Total transportation orders fell by 2 percent. Excluding transportation, orders for durable goods would have been flat in December after a 2.1 percent November gain. This category has posted gains for three of the last four months.
Strength last month came in such areas as primary metals including steel, up 8.1 percent, and machinery, up 6 percent. Demand for computers and other electronic products fell by 3 percent.
If factories can begin to hire back laid off workers, the turnaround in employment will boost incomes and increase consumer spending, thus fueling the recovery.
Heavy-equipment manufacturer Caterpillar reported Wednesday that its fourth-quarter profit tumbled but that it expected sales to rebound in 2010, helped by rising demand in China and other developing nations.
Steelmakers United States Steel Corp. and Nucor Corp. on Tuesday indicated they believe the steel market will gradually improve this year as the economy rebounds, though they warned that demand in commercial construction remains weak.

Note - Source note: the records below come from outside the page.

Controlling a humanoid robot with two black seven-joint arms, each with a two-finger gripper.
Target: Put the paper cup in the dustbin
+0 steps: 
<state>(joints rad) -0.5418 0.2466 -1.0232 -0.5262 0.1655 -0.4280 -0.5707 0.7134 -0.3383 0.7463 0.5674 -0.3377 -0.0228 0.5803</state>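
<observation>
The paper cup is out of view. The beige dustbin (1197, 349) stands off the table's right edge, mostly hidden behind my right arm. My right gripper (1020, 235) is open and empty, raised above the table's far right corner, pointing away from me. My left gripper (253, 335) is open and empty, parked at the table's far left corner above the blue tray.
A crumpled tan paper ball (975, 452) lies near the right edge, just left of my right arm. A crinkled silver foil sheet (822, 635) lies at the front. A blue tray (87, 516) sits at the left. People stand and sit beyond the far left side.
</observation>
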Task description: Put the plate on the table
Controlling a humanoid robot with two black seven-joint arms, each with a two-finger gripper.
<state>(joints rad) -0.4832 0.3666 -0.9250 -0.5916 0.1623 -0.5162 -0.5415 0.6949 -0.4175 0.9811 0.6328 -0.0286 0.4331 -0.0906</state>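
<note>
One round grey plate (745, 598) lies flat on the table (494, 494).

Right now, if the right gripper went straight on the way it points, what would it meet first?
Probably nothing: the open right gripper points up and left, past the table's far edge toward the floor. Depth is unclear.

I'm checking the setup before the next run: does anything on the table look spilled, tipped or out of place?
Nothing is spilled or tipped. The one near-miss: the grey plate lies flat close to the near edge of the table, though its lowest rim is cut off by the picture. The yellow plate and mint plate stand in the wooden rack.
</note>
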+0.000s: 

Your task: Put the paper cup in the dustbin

On Monday, AK Steel Holding Corp. credited increased demand, particularly from automotive customers, for a better-than-expected fourth-quarter profit and said it sees further improvement this year.
The overall economy grew at an annual rate of 2.2 percent in the July-September quarter, the first quarterly gain after four consecutive declines as the country was hit by the worst recession since the 1930s. The government will release its first look at fourth-quarter gross domestic product on Friday.
Economists are expecting that report will show GDP grew at a sizzling 4.5 percent annual rate in the closing three months of last year. However, they expect growth will slip again in future quarters unless consumers begin to grow more confident and start spending at a faster clip.